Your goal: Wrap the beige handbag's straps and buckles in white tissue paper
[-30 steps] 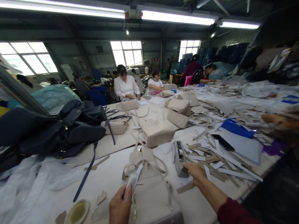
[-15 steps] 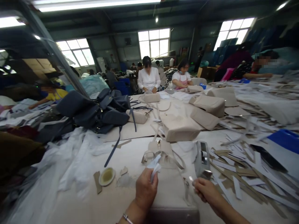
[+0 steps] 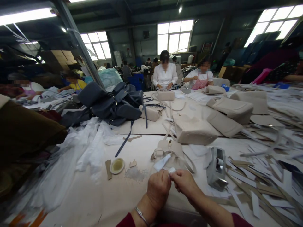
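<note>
My left hand (image 3: 158, 188) and my right hand (image 3: 184, 183) meet low in the middle, both pinching a small white strip of paper (image 3: 163, 163) between fingertips. Just beyond them lies a beige handbag (image 3: 169, 150) with looped straps on the pale table (image 3: 99, 195). A grey tape dispenser (image 3: 216, 168) stands to the right of my right hand. A round roll of tape (image 3: 117, 165) lies to the left.
Dark navy bags (image 3: 111, 104) are piled at the left, crumpled white plastic (image 3: 78, 154) below them. More beige bags (image 3: 233, 108) and cardboard and paper strips (image 3: 258, 189) cover the right. Several other people sit working at the far end.
My right hand left the tape dispenser and came across to join the left hand on the white strip. The camera view swung left and down.
</note>
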Demonstrator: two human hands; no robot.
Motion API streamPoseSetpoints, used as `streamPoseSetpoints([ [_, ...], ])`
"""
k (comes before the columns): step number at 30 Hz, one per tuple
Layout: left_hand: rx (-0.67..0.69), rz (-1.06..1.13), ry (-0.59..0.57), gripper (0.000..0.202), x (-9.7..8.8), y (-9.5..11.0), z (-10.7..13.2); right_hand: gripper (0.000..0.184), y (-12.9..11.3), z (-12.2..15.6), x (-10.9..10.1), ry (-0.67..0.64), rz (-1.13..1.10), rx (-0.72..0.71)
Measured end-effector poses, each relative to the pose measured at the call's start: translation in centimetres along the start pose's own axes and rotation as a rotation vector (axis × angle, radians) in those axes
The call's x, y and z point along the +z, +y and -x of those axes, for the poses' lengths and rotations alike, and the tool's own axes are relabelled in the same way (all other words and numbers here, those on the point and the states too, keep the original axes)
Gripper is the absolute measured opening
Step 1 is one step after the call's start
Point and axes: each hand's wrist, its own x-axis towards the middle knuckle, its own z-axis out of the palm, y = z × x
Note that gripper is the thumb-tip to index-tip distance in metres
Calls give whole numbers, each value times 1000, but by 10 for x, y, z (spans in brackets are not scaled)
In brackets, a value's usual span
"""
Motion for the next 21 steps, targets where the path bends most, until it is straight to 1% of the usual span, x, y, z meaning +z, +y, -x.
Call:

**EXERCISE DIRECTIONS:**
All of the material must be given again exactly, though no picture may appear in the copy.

**TASK SOLUTION:**
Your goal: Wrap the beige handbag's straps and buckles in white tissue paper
[-30 steps] 
[-15 steps] 
[+0 steps] 
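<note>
My left hand (image 3: 158, 188) and my right hand (image 3: 184, 183) meet low in the middle, both pinching a small white strip of paper (image 3: 163, 163) between fingertips. Just beyond them lies a beige handbag (image 3: 169, 150) with looped straps on the pale table (image 3: 99, 195). A grey tape dispenser (image 3: 216, 168) stands to the right of my right hand. A round roll of tape (image 3: 117, 165) lies to the left.
Dark navy bags (image 3: 111, 104) are piled at the left, crumpled white plastic (image 3: 78, 154) below them. More beige bags (image 3: 233, 108) and cardboard and paper strips (image 3: 258, 189) cover the right. Several other people sit working at the far end.
My right hand left the tape dispenser and came across to join the left hand on the white strip. The camera view swung left and down.
</note>
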Demonstrator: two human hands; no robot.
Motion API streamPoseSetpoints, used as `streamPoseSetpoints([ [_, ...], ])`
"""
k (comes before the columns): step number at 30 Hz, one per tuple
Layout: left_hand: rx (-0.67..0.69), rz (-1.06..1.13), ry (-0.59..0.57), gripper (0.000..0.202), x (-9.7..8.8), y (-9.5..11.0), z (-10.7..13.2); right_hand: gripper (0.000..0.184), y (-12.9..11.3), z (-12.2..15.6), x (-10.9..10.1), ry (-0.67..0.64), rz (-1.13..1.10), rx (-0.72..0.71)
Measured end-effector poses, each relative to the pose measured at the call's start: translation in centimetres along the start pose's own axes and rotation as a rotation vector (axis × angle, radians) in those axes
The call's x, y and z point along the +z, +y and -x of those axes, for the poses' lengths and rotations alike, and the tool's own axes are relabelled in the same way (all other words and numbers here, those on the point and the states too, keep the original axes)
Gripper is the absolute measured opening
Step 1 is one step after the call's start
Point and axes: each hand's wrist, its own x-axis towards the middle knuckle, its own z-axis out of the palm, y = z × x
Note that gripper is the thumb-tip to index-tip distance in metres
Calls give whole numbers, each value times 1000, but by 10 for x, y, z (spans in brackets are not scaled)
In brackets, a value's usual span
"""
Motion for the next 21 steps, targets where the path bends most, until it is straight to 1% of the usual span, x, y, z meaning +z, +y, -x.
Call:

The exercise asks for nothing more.